In November 1973, while living and working in New York City, James Bishop submitted an individual grant application to the National Endowment for the Arts. Asked to describe his “proposed activity,” he responded concisely: “To continue painting.” The proposition was hardly self-evident: Wasn’t painting a thing of the past? Bishop’s statement expressed his conviction that meaningful work remained to be done. 

Taking place just blocks away from the artist’s former studio on Lispenard Street, “To continue painting”: James Bishop and New York invites fresh consideration of his enduring commitment to his medium. Why continue painting amid the staggering array of new practices that distinguished the city’s increasingly pluralist art scene? How did Bishop’s evocative formal language relate to both established and emerging tendencies within that field, from abstract expressionism through postminimalism? And—most crucially—how do his singular works speak to the challenges and possibilities of painting today

The exhibition features eight paintings in oil on canvas and eleven compositions on paper from around 1960 to 1987. Among them is the landmark Hours, 1963. Painted in Paris, where Bishop had taken up residence in 1958, this germinal workreveals his close attention to developments across the Atlantic. Working on a stretched, commercially primed canvas, the artist began by painting in a broad internal frame in a saturated blue.

Then, placing the taut surface horizontally on his studio floor, he deposited brushfuls of dilute oil paint within the delimited area, tilting and rocking the wooden chassis to create washier shapes in blue and green. The new method at once nodded to and differed from Helen Frankenthaler’s use of staining since the early ’50s, while the roughly quadrilateral compositional elements echoed the painting’s framing shape—a “deductive” gesture related to the simplified pictorial structures developed in the late ’50s and early ’60s by Morris Louis, Kenneth Noland, and Frank Stella, among others. 
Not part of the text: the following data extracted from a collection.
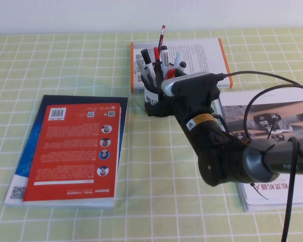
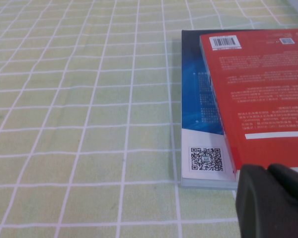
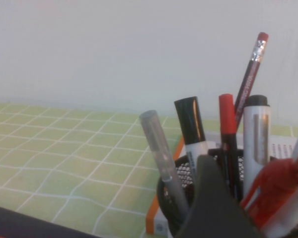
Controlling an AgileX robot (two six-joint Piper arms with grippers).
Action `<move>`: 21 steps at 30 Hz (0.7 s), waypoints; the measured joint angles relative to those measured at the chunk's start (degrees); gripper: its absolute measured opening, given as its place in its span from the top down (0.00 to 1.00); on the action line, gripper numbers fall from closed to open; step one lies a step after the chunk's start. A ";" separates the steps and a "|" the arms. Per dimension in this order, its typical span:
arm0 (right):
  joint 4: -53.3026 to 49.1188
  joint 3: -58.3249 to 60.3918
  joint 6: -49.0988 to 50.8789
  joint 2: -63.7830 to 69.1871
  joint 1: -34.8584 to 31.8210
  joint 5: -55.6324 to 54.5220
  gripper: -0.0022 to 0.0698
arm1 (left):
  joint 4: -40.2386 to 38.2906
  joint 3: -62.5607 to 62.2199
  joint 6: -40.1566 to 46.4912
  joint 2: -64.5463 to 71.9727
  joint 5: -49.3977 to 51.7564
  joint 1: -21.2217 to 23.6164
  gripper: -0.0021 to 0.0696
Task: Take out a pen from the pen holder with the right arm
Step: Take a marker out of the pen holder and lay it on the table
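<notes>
Nearest to us is the right arm point(image 1: 227, 151), a thick black limb reaching in to the pen holder point(image 1: 152, 105). The right gripper point(image 3: 253, 203) is right at the holder's rim, among the pens point(image 1: 156, 60). Its jaws stand wide, closed on nothing. In the right wrist view one dark finger point(image 3: 208, 203) sits just in front of the red pen point(image 3: 227, 129) and the silver marker point(image 3: 256, 134). The other finger is cut off at the picture's edge.

The holder is black wire mesh, round, and its pens stand upright or slightly tilted. A black-capped white marker point(image 3: 191, 124) and a clear grey pen point(image 3: 156, 144) lean to one side. A dark red pencil point(image 3: 251, 69) with an eraser tip rises highest. A red plastic shape point(image 3: 275, 183) beside the silver marker is too blurred to name. From the high view the wrist hides the holder's right side.

Behind the holder lies a white book with an orange edge point(image 1: 202, 55), and to its right an open glossy magazine point(image 1: 272, 116). Left of the holder and nearer the robot, a red book point(image 1: 76, 151) lies on a blue one point(image 1: 25, 171). The left gripper point(image 2: 270, 201) hangs over their corner, well apart from the holder; we cannot tell its state. All lies on a green checked cloth point(image 1: 156, 191).
</notes>
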 joint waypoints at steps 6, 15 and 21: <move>0.34 -0.12 0.00 0.70 -0.29 0.27 0.52 | 0.00 0.00 0.00 0.00 0.00 0.00 0.98; 1.27 -0.45 0.00 0.70 -0.90 0.65 0.52 | 0.00 0.00 0.00 0.00 0.00 0.00 0.98; 0.77 -1.70 0.00 0.70 -1.03 1.28 0.52 | 0.00 0.00 0.00 0.00 0.00 0.00 0.98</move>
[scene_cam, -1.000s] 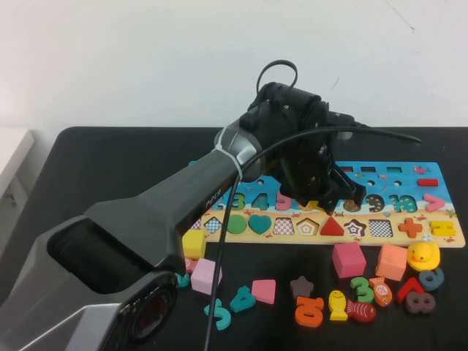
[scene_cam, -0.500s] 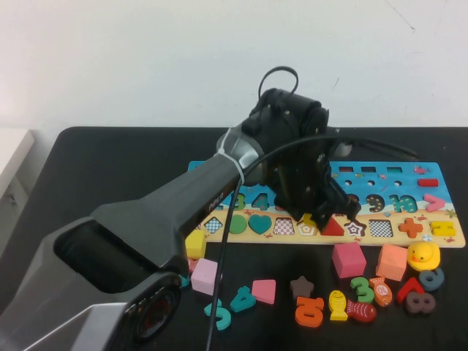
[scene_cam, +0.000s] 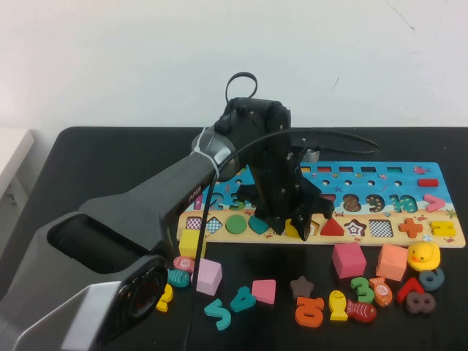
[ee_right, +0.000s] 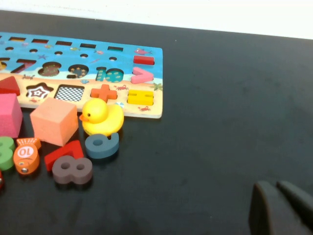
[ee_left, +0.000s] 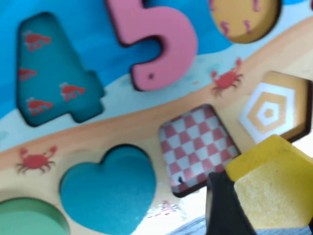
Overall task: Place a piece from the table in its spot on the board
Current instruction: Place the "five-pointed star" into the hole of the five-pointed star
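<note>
Since a second ago the left arm has swung to the left and come down nearer the board [scene_cam: 409, 175]. Its left tool [scene_cam: 296, 228] now hangs low over the sandy strip, where earlier it stood higher and further right, above the numbers. The left end of the board, hidden before, now shows a checkered recess. On the table [scene_cam: 95, 168] at the left, a small red fish and a yellow number have come into sight beside the yellow cube [scene_cam: 193, 242].

The left tool is closed on the piece [ee_left: 274, 188], the yellow pentagon. In the left wrist view the pentagon hangs just beside its place [ee_left: 274, 108], the five-sided recess with nested lines, overlapping that recess's near edge and not yet seated. The pink 5 [ee_left: 151, 39], the teal heart [ee_left: 110, 188] and a red checkered recess [ee_left: 195, 147] lie close by on the board.

The right tool [ee_right: 281, 208] rests low over bare table, well to the right of the board, with its fingers together and nothing between them.

Loose on the table I count four cubes: one yellow, two pink [scene_cam: 349, 259], one orange [scene_cam: 392, 261]. There is one yellow duck [scene_cam: 423, 256], one brown star [scene_cam: 300, 286] and one pink four-sided flat piece [scene_cam: 264, 290].
</note>
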Robot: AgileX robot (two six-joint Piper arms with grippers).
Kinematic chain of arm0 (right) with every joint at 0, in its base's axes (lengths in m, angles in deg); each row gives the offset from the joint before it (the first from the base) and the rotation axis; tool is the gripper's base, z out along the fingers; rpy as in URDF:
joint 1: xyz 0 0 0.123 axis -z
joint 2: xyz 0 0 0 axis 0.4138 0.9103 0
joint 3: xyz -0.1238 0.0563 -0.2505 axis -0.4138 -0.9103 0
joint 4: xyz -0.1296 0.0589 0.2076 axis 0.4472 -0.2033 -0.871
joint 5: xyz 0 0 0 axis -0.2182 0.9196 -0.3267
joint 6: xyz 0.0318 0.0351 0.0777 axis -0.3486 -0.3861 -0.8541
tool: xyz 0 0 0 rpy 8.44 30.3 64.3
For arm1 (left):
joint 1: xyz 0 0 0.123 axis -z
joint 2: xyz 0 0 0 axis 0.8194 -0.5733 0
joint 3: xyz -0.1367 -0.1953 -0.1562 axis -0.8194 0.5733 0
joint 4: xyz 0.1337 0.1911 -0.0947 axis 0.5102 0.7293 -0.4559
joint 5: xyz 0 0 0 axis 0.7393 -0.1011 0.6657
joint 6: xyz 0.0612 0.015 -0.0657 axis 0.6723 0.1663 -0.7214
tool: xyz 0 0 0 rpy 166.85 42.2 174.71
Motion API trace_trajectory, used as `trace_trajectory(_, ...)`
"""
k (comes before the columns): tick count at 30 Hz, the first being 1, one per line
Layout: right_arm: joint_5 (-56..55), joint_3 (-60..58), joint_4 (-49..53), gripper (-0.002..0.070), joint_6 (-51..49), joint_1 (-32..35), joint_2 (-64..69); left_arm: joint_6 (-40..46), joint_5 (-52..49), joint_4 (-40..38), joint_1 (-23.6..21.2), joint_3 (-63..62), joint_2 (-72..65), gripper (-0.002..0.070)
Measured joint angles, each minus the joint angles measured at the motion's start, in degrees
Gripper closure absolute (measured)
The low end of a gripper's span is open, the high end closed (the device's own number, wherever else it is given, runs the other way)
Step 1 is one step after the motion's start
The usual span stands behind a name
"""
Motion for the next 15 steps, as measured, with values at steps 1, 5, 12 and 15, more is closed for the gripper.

“To continue painting” takes a special interest in the reduced yet elusive abstractions on square, human-scaled formats that Bishop began making in the late ’60s. In 1966, following nine years in Europe, the artist returned to New York for the first of what would prove four solo exhibitions at the Fischbach Gallery. (For the next twenty-one years, he would divide his time between the United States and France.) Further modifying his tilting-and-rocking technique, Bishop embraced layered, near monochromatic zones of color with simple linear armatures formed through the mutual overlapping of paint from adjacent areas. Impelled in part by his encounters with American minimalism, the new paintings nonetheless retained space for “ambiguity, contradiction, paradox”—aspects of lived experience that never ceased to interest the artist, and that he especially underscored in a 1993 interview with Dieter Schwarz. The subtly variegated color fields create unstable illusions of depth, while the rectilinear scaffolds at once solicit and rebuff a distinctly bodily empathy. (Note, in particular, the single square centered on the lower edge of Untitled, 1981, as if held fast by gravity.)

Bishop’s modestly sized paintings on paper accompany these explorations on canvas, even as they allow for more idiosyncratic structures and a greater allusive range. In the final works in this show, a trio of closely related compositions from 1985-87, a mounded, seemingly weathered form appears as if through an atmospheric haze. Completed shortly after Bishop made his final painting on canvas, these poignant works continue his practice on altered terrain.